LineBreakInfo
LineBreakInfo is a Total Commander content plugin (WDX) that provides various pieces of information about file contents like line break type, type of BOM (Byte Order Mark), and number of each type of line break character(s) (CR/LF/CRLF/FF/VT).Just like any content plugin it can be used in TC's custom columns, search function, tooltips, multi-rename tool and so on. See TC Wiki for more information.
Contents
1. Features
- Determine type of line breaks in a file, i.e. N/A, CR (Carriage Return), LF (Line Feed), CRLF, FF (Form Feed), VT (Vertical Tab) or Mixed
- Determine type of BOM (Byte Order Mark) in a file, i.e. None, UTF-8, UTF-16 LE/BE, UTF-32 LE/BE
- Provides the number of CR, LF, FF, VT and combined CRLF sequences as well as the number of "binary" (non-printable) bytes
- Supports Unicode and long paths (> 259 characters)
2. System Requirements
- Windows 2000 or later, both 32 and 64 bit
- Total Commander 7.50 or later, both 32 and 64 bit
3. Plugin settings
3.1. Location of plugin settings files
As a content plugin (WDX) this plugin returns a so-called detect string to TC. This string is saved in wincmd.ini and
can be edited and customized if necessary. See next section below.
The plugin has additional settings which are saved in a different file. If you want to change any plugin settings you can
do so in either
- LineBreakInfo.ini in the plugin's directory, or
- contplug.ini in the directory where wincmd.ini is located (default).
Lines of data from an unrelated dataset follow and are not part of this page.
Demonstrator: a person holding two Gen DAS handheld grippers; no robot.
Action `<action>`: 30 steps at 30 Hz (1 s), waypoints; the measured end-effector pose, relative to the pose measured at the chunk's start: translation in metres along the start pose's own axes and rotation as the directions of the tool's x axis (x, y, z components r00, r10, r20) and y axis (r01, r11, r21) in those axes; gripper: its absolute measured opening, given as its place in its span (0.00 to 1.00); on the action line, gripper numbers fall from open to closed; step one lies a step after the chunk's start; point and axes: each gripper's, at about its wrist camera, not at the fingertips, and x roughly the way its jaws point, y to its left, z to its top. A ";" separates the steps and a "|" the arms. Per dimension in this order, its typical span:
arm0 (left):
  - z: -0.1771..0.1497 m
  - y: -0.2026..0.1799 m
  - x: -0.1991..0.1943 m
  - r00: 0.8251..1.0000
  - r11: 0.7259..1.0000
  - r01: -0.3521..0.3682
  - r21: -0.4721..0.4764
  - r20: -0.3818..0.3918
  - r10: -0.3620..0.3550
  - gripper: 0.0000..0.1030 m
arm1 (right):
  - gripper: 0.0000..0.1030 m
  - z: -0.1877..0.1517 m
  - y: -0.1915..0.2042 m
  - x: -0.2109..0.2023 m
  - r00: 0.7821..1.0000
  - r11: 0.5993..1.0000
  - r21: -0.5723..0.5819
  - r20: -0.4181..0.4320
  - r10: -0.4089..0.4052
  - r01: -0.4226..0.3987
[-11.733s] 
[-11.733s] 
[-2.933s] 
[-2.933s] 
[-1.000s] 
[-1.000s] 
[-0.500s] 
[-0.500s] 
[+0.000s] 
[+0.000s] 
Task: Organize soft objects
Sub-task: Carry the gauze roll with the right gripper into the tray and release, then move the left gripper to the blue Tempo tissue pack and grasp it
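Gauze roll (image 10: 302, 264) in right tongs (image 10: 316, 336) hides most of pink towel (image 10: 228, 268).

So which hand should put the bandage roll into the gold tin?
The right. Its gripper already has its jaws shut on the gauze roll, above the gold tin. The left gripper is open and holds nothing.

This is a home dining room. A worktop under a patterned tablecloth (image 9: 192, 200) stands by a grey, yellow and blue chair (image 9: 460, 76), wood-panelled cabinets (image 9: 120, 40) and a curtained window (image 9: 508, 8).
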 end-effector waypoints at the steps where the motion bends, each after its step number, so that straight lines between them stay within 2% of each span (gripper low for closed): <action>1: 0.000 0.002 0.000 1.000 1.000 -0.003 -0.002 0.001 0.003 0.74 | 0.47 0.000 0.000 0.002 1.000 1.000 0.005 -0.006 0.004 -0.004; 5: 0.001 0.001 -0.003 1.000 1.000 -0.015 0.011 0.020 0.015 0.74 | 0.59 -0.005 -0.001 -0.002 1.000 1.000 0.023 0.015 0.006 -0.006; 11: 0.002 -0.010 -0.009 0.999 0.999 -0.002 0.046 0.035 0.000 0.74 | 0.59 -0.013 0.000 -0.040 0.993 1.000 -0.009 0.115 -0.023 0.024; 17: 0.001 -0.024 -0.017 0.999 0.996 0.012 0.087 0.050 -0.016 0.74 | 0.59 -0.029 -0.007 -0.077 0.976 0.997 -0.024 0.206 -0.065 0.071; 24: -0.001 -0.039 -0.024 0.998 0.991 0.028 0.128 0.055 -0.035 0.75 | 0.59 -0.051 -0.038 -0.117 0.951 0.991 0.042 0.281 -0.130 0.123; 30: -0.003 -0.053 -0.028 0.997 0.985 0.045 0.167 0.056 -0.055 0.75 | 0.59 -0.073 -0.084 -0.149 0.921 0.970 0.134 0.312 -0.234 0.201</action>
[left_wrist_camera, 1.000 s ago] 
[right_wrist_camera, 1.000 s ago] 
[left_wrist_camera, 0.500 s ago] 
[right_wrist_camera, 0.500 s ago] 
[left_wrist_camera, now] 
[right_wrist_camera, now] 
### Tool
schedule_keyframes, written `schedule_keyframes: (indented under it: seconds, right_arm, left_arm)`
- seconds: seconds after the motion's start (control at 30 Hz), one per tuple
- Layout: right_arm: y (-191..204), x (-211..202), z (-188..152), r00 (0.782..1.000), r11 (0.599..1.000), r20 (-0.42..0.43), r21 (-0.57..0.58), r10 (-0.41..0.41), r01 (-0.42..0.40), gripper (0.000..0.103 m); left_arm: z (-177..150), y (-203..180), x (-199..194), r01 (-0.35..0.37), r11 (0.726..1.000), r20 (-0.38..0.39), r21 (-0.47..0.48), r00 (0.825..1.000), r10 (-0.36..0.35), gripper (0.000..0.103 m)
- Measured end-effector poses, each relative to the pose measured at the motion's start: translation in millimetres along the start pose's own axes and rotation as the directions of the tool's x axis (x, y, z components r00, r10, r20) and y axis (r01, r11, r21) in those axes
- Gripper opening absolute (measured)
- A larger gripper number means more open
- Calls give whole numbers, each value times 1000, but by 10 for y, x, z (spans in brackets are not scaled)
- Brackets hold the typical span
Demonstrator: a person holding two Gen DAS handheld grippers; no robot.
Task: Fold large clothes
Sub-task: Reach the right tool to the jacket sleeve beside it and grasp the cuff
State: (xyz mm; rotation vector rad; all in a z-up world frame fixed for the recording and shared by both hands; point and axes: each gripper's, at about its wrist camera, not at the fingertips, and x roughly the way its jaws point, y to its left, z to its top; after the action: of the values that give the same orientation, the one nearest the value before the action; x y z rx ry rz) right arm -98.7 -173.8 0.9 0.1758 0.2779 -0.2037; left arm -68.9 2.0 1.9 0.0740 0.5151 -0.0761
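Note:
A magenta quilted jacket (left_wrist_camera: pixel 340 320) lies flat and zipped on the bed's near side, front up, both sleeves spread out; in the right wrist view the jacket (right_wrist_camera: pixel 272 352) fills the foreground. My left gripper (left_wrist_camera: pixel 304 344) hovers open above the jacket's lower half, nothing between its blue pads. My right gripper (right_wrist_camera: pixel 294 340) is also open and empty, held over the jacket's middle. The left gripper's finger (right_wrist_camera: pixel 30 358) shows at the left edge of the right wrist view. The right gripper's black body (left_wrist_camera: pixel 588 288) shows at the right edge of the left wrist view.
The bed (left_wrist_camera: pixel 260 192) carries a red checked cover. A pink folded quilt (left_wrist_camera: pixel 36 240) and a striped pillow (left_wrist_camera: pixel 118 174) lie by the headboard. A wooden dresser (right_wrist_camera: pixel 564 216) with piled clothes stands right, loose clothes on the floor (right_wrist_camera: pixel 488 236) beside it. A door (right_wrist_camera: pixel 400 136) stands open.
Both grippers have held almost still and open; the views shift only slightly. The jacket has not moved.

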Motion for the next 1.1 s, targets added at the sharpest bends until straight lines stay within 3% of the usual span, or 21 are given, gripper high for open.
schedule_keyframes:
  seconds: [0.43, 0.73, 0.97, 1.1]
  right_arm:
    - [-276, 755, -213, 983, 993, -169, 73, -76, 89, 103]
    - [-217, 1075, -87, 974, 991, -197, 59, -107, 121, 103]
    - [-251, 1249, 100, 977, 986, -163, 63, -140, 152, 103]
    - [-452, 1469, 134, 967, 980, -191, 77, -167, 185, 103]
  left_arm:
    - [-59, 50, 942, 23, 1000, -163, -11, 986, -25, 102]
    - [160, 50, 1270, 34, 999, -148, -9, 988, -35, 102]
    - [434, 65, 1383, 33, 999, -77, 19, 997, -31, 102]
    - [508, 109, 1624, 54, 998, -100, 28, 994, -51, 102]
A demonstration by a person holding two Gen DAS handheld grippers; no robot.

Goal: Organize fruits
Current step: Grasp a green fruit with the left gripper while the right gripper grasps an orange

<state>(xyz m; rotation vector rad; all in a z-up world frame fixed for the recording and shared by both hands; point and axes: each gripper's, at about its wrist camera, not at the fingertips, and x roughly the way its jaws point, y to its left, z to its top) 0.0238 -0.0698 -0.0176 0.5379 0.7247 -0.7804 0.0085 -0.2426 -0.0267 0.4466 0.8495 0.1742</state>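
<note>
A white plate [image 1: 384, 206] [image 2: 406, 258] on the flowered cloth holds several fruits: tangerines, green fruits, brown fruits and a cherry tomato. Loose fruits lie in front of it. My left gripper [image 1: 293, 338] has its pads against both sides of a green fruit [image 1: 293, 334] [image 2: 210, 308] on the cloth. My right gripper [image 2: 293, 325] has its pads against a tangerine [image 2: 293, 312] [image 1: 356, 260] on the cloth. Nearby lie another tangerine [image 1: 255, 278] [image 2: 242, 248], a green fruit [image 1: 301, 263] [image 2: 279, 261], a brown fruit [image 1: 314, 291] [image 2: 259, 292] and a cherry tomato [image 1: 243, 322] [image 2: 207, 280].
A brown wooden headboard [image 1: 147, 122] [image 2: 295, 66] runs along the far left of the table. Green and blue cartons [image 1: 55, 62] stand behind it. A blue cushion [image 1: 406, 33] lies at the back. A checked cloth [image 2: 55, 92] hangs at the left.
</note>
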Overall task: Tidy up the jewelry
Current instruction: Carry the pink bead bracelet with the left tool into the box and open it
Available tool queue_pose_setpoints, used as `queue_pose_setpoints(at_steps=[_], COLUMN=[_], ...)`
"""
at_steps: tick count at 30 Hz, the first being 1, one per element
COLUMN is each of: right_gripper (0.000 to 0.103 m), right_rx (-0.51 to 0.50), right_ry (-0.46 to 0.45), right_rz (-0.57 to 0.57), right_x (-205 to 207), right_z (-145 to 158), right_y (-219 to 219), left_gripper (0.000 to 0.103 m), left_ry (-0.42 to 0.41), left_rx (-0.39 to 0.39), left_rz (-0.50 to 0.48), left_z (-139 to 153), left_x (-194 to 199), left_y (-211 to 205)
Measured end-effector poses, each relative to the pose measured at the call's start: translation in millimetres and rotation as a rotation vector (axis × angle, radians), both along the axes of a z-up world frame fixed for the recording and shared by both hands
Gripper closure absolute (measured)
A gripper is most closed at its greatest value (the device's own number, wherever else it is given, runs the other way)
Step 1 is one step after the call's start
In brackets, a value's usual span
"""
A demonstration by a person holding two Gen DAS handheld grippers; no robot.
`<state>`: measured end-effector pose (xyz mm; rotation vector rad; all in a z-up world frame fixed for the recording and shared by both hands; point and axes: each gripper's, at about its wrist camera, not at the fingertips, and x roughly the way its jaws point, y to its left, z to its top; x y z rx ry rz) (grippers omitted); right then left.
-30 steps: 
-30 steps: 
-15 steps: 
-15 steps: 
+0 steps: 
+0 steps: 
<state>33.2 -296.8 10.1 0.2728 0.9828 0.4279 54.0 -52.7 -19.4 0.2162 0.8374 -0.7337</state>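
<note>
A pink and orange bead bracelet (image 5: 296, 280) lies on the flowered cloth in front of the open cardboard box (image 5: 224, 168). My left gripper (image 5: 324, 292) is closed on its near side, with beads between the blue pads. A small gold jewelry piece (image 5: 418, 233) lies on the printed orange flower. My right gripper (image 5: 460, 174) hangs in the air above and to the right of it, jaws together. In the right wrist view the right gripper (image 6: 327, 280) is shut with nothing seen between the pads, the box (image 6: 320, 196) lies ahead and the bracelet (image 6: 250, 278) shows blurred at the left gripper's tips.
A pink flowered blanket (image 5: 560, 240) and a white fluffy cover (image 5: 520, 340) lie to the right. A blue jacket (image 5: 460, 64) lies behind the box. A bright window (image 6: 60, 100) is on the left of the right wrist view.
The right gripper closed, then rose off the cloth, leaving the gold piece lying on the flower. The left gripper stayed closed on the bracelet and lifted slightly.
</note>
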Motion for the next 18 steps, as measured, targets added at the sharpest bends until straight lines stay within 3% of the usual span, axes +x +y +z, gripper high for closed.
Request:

The first option is good for portable mode, the latter option is useful on systems where Total Commander is installed in a directory where users can't write to (like %ProgramFiles%).
Important: If LineBreakInfo.ini exists in the plugin's directory it takes precedence over contplug.ini!
3.2. Detect string
By default this plugin returns the following string to TC:
n_detect="SIZE > 0"
where n is the number assigned by TC to the plugin. This prevents TC from showing the same information for directories where none of the plugin fields are of any use. Directories don't have any file content, so there are no line breaks and BOMs. The drawback is that zero byte files won't be handled by this plugin either. But that's an acceptable compromise because the plugin fields won't be that useful for such files either.If you want TC to show values for zero byte files, you can remove the detect string entirely. To do that, open wincmd.ini in your favorite editor, look for the plugin number assigned by TC in section [ContentPlugins], then look for the detect string starting with that same number, and remove that line. Note that opening a new TC instance (or a TC restart) is required for any changes to take effect.
The TC Wiki article ContentGetDetectString is a good starting point if you need to make major changes to the detect string.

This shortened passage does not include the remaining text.